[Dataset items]
☆ ☆ ☆ ☆ ☆
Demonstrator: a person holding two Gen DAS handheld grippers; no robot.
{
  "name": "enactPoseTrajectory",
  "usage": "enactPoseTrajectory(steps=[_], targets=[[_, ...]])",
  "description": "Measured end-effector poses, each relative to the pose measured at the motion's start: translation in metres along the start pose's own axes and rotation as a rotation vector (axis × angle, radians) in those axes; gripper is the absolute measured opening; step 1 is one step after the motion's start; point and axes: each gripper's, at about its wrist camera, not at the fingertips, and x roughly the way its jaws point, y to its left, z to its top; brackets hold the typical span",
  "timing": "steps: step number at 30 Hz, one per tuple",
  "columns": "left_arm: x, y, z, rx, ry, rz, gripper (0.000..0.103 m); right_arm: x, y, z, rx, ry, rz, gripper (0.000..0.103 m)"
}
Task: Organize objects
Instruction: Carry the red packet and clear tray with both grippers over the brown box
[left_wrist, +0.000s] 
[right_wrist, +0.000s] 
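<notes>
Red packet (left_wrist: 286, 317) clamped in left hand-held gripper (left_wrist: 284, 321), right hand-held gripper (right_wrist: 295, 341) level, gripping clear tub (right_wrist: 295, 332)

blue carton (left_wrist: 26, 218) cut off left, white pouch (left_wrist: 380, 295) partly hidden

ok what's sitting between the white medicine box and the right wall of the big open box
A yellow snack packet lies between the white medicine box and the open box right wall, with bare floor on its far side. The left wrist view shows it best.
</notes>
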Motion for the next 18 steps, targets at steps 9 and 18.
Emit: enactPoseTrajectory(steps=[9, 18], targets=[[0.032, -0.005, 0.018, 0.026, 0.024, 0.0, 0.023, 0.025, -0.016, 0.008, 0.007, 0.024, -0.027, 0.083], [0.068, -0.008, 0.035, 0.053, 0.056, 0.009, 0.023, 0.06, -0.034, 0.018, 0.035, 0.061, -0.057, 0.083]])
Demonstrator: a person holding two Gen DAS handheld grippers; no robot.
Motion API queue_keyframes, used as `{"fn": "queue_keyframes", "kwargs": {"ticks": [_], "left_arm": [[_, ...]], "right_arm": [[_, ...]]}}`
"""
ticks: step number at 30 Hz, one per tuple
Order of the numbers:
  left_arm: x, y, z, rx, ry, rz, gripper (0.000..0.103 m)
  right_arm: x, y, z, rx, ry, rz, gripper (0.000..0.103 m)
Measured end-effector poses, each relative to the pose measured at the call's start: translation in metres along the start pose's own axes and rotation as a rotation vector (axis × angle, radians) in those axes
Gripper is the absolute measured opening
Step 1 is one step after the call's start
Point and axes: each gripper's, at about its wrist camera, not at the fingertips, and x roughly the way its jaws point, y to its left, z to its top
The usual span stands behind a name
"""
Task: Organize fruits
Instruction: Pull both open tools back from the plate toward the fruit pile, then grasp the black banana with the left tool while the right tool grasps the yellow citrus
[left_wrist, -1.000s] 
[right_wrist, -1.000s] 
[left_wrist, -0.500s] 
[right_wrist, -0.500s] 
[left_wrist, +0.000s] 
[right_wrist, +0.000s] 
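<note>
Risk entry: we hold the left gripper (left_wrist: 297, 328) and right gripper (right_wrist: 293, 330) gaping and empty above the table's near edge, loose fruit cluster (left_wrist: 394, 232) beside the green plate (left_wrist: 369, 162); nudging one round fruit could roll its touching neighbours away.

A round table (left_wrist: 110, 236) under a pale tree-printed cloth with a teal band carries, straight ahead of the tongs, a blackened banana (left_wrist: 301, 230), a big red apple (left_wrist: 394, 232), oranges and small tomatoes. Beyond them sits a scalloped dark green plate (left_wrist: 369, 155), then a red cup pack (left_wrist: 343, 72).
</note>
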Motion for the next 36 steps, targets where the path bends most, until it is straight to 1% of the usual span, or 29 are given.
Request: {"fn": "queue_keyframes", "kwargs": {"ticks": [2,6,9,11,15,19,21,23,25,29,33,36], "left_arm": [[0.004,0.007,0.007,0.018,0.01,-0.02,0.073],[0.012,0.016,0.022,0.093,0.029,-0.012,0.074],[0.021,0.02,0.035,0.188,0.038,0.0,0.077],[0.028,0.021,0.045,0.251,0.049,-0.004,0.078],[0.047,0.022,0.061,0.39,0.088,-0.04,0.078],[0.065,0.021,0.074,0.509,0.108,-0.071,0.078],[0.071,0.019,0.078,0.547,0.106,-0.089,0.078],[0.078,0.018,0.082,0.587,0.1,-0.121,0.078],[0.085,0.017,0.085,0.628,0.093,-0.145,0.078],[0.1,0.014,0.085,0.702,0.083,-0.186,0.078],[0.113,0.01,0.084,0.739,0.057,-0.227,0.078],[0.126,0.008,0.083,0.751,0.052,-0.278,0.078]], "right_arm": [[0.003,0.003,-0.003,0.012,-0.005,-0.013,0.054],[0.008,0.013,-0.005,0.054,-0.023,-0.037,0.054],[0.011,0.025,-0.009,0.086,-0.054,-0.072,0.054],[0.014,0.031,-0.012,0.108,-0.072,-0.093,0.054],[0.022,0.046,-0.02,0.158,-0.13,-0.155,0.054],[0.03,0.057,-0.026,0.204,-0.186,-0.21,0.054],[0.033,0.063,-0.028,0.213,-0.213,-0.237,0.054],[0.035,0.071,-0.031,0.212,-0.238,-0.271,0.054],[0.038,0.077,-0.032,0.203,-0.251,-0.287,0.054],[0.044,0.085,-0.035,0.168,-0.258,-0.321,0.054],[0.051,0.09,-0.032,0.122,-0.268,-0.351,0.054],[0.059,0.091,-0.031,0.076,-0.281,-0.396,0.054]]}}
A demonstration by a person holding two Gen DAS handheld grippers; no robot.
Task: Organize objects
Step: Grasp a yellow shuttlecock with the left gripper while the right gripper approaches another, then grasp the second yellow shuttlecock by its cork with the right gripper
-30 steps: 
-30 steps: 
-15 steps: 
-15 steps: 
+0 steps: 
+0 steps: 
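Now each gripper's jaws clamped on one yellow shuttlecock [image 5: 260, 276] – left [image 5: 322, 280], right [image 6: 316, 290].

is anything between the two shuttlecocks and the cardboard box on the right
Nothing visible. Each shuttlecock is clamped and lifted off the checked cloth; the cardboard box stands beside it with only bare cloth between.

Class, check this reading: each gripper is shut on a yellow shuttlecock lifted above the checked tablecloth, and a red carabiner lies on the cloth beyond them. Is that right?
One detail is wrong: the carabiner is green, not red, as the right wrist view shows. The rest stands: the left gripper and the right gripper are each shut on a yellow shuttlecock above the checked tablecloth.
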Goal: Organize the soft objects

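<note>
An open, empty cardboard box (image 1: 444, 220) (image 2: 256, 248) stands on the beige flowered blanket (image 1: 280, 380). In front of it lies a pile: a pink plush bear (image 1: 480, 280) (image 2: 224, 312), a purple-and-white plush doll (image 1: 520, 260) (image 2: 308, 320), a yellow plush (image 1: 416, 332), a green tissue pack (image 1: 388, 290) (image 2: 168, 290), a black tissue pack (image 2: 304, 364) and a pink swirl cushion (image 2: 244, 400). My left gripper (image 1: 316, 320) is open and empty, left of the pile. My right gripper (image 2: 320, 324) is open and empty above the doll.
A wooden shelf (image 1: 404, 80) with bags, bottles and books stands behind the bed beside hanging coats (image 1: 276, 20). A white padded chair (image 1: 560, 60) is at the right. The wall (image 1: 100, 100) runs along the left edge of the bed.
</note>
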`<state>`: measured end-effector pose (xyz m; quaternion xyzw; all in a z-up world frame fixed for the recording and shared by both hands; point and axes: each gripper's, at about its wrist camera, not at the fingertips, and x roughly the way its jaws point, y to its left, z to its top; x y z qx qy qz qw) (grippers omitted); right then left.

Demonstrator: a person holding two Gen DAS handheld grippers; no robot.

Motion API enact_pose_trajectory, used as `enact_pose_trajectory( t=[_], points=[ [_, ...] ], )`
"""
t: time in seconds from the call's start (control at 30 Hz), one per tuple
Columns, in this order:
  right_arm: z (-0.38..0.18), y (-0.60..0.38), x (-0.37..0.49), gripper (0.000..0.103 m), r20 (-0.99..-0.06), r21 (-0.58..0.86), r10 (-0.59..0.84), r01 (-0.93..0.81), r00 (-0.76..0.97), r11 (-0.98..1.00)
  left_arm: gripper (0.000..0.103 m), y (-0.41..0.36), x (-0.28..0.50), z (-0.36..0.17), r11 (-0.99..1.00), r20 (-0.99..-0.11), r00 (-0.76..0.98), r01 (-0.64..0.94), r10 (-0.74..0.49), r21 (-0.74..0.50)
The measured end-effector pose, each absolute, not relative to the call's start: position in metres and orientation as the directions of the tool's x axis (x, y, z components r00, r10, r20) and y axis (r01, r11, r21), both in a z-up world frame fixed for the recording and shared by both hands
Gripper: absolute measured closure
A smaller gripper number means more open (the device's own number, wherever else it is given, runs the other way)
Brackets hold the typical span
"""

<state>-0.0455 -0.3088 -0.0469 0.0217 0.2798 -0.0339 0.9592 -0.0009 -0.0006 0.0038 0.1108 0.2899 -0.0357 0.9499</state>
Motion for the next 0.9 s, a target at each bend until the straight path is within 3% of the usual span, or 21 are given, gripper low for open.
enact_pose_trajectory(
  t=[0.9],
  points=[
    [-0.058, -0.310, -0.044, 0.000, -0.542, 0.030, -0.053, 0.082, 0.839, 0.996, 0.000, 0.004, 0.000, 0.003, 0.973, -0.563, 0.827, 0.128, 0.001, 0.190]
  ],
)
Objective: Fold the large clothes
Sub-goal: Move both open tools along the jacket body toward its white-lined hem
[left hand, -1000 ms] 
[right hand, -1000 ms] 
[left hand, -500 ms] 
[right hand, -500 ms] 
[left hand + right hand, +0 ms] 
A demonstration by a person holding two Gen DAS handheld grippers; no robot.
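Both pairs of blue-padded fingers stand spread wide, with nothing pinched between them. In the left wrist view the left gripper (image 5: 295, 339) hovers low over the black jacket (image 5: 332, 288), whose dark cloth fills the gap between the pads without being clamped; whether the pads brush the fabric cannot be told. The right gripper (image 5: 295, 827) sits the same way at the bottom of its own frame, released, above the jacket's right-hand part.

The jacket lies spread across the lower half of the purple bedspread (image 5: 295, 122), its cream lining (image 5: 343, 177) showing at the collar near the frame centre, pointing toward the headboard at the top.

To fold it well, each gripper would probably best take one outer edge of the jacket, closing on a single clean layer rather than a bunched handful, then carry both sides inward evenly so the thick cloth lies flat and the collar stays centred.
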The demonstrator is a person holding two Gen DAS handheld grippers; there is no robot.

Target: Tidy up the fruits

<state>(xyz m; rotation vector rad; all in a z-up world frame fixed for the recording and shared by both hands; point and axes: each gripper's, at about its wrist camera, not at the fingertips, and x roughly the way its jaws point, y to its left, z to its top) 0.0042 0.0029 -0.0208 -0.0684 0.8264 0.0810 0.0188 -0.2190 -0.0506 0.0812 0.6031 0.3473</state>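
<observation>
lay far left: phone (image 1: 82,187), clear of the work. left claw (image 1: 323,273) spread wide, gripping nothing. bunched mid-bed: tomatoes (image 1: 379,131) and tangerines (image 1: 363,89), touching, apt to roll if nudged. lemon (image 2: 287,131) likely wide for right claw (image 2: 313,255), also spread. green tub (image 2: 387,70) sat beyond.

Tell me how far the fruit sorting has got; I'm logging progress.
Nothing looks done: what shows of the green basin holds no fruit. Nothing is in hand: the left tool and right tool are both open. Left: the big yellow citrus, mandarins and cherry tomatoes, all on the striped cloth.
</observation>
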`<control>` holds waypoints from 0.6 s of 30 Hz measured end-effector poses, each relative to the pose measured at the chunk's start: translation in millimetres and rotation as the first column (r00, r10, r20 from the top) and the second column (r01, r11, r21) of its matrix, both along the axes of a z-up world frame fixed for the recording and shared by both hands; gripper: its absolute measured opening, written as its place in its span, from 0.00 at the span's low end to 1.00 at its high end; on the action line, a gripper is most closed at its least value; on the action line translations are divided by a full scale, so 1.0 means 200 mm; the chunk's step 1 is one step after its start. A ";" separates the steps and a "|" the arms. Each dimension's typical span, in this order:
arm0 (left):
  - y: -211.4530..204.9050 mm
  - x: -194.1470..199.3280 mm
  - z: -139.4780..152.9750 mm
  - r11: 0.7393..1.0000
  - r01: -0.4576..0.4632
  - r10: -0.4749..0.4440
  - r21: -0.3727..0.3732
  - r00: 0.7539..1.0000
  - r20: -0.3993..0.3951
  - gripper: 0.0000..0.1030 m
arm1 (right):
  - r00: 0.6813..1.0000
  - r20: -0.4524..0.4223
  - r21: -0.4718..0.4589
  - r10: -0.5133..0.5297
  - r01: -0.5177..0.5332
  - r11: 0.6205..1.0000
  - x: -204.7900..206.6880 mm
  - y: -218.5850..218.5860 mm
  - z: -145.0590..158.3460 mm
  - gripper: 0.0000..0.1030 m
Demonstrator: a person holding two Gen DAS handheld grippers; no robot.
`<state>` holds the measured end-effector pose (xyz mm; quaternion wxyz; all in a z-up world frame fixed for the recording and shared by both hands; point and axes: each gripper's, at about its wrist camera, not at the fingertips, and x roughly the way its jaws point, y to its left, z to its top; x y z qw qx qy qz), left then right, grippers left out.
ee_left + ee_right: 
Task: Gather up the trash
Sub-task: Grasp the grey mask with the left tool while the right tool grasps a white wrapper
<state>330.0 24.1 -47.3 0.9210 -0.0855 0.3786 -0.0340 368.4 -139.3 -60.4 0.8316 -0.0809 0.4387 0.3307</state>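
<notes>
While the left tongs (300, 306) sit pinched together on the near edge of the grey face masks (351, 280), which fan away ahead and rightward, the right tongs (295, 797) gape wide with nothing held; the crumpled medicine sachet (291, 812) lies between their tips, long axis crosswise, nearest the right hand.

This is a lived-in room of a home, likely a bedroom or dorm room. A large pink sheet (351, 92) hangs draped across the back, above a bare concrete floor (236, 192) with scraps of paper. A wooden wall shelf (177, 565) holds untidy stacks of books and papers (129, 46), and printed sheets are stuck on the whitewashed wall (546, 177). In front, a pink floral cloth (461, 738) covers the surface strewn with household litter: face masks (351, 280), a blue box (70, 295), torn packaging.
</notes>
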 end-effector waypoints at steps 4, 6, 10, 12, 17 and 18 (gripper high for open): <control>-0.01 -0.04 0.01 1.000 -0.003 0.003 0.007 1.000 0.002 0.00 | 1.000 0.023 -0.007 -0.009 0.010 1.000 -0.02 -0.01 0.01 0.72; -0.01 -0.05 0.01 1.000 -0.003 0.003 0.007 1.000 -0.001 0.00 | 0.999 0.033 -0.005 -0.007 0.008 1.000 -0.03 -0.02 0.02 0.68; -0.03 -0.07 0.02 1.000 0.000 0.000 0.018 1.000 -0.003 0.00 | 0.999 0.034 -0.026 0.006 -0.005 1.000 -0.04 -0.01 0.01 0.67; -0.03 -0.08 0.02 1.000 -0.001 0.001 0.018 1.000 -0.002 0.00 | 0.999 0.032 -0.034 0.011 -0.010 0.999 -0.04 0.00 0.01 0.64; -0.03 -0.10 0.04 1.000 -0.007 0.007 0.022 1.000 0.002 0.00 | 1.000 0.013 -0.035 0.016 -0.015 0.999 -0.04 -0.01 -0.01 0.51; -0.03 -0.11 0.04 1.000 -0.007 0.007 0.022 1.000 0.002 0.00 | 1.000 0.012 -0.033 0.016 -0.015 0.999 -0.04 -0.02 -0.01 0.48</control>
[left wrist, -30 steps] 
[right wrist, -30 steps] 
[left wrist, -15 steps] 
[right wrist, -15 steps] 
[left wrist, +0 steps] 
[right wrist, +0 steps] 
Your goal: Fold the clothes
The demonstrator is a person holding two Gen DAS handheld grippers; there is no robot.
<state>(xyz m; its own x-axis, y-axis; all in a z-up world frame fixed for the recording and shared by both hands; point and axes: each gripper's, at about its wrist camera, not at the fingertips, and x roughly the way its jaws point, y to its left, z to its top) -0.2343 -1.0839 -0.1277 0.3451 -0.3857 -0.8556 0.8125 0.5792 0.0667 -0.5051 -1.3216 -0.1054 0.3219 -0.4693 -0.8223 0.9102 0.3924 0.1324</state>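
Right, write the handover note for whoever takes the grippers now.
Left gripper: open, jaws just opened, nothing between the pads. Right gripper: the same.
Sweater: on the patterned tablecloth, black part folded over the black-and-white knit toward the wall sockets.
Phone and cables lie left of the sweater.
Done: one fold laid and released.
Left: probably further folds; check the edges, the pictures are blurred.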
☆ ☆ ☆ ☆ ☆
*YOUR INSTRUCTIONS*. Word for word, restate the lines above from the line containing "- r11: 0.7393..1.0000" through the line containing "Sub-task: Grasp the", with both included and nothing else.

*FINAL ANSWER*.
  - r11: 0.7393..1.0000
  - r01: -0.4576..0.4632
  - r10: -0.4749..0.4440
  - r21: -0.3727..0.3732
  - r00: 0.7539..1.0000
  - r20: -0.3993..0.3951
  - gripper: 0.0000..0.1030 m
arm1 (right):
  - r00: 0.6813..1.0000
  - r20: -0.4524..0.4223
  - r21: -0.4718..0.4589
  - r10: -0.5133..0.5297
  - r01: -0.5177..0.5332
  - r11: 0.6205..1.0000
  - x: -204.7900..206.6880 mm
  - y: -218.5850..218.5860 mm
  - z: -145.0590..158.3460 mm
  - gripper: 0.0000..0.1030 m
Demonstrator: a person holding two Gen DAS handheld grippers; no robot.
`<state>` holds the measured end-effector pose (xyz mm; quaternion wxyz; all in a z-up world frame fixed for the recording and shared by both hands; point and axes: each gripper's, at about its wrist camera, not at the fingertips, and x roughly the way its jaws point, y to its left, z to its top; x y z qw qx qy qz), left then right, grippers left out.
ee_left + ee_right: 
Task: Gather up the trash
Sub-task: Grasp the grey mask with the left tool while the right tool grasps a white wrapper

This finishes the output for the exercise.